## WORK TO COMPLETE
Say how many lines in this listing include the word "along", with no other words in the reply.

## PROVIDED DATA
▶
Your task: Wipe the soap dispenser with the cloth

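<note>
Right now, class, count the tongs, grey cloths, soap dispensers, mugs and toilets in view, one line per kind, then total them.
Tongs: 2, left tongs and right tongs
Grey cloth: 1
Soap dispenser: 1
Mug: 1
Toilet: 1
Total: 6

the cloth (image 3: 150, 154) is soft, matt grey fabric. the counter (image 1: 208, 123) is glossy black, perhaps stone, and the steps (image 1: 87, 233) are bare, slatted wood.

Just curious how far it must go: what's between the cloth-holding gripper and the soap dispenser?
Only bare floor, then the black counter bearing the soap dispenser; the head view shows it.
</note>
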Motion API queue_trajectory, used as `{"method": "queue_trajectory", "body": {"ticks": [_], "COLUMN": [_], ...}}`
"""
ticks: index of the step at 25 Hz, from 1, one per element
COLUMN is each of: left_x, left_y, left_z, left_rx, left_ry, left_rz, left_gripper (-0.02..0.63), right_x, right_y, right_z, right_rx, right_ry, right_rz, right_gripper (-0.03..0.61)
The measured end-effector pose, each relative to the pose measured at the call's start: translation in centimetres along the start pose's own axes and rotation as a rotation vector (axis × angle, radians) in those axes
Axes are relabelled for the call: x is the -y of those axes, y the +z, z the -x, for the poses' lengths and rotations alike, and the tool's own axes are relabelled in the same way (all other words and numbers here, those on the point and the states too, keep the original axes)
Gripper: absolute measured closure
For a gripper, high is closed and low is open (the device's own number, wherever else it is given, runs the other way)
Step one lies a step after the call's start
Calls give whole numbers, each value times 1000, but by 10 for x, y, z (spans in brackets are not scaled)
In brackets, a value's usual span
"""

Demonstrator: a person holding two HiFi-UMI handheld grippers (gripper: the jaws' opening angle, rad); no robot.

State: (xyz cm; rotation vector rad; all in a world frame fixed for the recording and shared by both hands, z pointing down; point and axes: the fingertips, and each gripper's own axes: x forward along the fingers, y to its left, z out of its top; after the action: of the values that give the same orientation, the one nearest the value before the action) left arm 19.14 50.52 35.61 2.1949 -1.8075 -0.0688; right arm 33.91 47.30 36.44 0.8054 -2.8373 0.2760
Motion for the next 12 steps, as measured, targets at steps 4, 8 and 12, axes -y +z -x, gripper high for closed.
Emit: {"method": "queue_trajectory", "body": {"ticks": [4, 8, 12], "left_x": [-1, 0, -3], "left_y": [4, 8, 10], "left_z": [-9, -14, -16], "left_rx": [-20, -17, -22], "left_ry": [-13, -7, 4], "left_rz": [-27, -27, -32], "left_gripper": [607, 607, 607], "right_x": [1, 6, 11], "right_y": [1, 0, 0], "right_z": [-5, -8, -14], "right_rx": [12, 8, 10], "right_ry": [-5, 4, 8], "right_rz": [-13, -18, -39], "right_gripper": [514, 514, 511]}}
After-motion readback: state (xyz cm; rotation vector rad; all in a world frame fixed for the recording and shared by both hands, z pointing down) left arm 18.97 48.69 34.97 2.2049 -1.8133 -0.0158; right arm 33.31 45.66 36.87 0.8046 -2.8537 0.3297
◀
## RESULT FOR THIS EXERCISE
2